§ **What you have to do**: Your job with the data below is to output exactly the lines from the one holding "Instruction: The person" down to the one holding "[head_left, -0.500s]", both included, and no others.

§ **Material provided**:
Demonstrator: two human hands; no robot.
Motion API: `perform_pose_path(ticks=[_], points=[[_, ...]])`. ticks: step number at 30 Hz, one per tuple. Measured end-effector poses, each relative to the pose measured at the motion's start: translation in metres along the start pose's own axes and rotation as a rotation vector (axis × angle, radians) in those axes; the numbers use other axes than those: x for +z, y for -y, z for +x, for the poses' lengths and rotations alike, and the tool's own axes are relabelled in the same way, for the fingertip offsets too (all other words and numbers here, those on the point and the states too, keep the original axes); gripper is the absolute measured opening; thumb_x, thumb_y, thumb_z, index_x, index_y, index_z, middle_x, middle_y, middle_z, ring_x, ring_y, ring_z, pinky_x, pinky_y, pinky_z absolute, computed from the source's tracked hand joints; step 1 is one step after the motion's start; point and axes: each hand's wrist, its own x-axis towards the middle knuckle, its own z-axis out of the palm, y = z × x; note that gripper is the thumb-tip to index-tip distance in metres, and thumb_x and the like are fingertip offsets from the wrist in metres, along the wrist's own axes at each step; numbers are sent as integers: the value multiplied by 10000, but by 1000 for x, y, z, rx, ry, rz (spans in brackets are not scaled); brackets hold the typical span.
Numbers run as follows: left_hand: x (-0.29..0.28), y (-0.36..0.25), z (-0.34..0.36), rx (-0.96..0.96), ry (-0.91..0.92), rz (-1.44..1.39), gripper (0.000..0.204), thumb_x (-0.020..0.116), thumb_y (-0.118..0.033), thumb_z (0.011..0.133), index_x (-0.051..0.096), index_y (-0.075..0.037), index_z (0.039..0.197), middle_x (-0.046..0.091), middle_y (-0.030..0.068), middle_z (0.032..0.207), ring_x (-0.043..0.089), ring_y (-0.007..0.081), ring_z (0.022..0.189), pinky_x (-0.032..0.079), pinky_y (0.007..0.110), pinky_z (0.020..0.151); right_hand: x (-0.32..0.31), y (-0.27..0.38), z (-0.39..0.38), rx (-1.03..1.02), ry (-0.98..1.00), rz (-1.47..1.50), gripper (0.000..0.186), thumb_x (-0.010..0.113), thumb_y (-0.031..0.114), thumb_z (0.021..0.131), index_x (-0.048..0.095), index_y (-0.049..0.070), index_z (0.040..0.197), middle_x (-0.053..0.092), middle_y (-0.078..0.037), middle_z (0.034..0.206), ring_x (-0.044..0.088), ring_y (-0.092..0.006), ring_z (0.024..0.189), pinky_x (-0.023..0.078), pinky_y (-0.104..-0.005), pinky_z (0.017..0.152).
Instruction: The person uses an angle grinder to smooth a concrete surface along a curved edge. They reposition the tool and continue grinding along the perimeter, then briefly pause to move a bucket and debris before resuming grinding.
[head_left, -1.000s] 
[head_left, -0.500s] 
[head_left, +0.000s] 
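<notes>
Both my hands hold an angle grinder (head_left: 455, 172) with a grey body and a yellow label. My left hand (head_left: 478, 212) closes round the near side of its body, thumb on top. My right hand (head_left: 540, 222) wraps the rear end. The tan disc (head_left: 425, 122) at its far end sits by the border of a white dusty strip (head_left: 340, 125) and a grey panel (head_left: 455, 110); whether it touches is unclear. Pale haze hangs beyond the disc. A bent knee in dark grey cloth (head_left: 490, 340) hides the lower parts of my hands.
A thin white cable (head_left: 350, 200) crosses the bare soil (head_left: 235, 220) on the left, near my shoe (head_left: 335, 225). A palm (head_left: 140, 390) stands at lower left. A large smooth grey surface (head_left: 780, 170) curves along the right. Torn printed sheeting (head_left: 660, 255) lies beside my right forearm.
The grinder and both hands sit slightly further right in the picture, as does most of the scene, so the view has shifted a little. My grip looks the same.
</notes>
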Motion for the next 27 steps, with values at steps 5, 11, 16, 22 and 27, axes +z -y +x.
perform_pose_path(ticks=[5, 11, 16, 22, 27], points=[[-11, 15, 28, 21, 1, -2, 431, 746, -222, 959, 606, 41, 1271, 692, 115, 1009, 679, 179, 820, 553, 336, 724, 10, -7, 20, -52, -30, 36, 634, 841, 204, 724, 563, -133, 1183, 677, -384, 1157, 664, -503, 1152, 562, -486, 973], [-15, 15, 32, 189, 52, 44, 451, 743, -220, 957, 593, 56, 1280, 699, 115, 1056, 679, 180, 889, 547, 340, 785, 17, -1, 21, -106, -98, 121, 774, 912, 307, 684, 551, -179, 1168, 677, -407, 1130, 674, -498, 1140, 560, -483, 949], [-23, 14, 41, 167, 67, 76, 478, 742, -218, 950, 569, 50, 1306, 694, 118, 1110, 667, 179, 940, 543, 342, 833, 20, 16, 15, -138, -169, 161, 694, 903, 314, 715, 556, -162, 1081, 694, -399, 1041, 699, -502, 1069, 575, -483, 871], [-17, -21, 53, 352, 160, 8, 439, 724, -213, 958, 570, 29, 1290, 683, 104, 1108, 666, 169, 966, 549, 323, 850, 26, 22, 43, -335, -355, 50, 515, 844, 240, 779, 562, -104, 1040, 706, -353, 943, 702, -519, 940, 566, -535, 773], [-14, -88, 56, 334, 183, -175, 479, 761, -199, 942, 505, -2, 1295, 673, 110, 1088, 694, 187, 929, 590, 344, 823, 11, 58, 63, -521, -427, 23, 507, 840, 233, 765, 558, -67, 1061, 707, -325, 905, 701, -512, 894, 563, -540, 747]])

§ **Reply**:
Instruction: The person uses an angle grinder to smooth a concrete surface along a curved edge. They reposition the tool and continue grinding along the perimeter, then briefly pause to move a bucket and debris before resuming grinding.
[head_left, -1.000s] 
[head_left, -0.500s] 

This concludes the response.